PROBLEM TO SOLVE —
Look through the data below and show every line that includes "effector".

(INFORMATION SHOWN)

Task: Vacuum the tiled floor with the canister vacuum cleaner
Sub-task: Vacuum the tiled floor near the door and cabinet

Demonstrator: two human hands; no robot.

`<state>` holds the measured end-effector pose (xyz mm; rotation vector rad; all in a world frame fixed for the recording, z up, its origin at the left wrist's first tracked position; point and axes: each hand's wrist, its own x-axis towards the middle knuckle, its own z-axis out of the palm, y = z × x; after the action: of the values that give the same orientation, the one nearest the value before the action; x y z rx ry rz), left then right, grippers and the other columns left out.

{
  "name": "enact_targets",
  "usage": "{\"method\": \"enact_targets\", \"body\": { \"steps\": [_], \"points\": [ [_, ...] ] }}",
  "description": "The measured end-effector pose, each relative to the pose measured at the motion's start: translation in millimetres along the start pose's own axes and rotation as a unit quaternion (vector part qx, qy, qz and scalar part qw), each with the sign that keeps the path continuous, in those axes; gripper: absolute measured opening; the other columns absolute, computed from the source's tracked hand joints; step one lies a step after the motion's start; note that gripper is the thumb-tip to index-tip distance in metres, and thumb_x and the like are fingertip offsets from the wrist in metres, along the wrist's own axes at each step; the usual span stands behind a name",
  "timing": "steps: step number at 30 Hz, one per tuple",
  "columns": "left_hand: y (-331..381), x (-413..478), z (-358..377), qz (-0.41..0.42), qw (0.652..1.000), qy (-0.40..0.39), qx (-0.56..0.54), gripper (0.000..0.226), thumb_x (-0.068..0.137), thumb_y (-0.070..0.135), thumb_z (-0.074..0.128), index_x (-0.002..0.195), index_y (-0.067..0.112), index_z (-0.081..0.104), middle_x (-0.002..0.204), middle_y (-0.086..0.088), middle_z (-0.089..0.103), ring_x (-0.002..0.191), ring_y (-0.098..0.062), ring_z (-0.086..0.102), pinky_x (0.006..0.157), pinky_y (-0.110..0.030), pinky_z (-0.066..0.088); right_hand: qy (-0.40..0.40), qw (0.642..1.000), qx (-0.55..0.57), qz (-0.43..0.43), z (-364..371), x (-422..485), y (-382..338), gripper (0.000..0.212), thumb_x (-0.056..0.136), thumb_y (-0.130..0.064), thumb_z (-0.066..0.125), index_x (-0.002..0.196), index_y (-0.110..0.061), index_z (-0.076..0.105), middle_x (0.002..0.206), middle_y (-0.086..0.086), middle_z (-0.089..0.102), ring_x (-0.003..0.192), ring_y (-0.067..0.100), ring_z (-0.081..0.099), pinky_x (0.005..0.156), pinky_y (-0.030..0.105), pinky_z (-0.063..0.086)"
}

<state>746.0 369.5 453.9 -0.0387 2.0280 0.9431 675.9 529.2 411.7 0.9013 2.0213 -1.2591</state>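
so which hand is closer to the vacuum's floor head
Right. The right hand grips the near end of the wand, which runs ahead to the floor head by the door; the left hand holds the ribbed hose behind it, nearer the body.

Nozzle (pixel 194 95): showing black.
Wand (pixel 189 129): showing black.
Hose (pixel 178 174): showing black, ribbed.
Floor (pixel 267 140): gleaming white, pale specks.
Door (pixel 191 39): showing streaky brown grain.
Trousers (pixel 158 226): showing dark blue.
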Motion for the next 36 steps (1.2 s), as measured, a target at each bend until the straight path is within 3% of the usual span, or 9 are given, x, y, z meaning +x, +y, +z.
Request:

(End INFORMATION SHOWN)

ANSWER TO THE PROBLEM —
`<state>` holds the measured end-effector pose (xyz mm; rotation vector rad; all in a world frame fixed for the recording, z up, its origin at the left wrist's first tracked position; point and axes: each hand's wrist, its own x-axis towards the middle knuckle, its own z-axis out of the palm, y = z × x; after the action: of the values that give the same orientation, the one nearest the value before the action; x y z rx ry rz), left then right, grippers and the other columns left out.
  "description": "The measured end-effector pose, each relative to the pose measured at the motion's start: translation in millimetres along the start pose's own axes and rotation as a unit quaternion (vector part qx, qy, qz and scalar part qw), each with the sign that keeps the path continuous, in those axes; gripper: absolute measured opening; the other columns absolute, computed from the source's tracked hand joints; step one lies a step after the motion's start; note that gripper is the thumb-tip to index-tip distance in metres, and thumb_x and the like are fingertip offsets from the wrist in metres, along the wrist's own axes at each step; the usual span stands behind a name",

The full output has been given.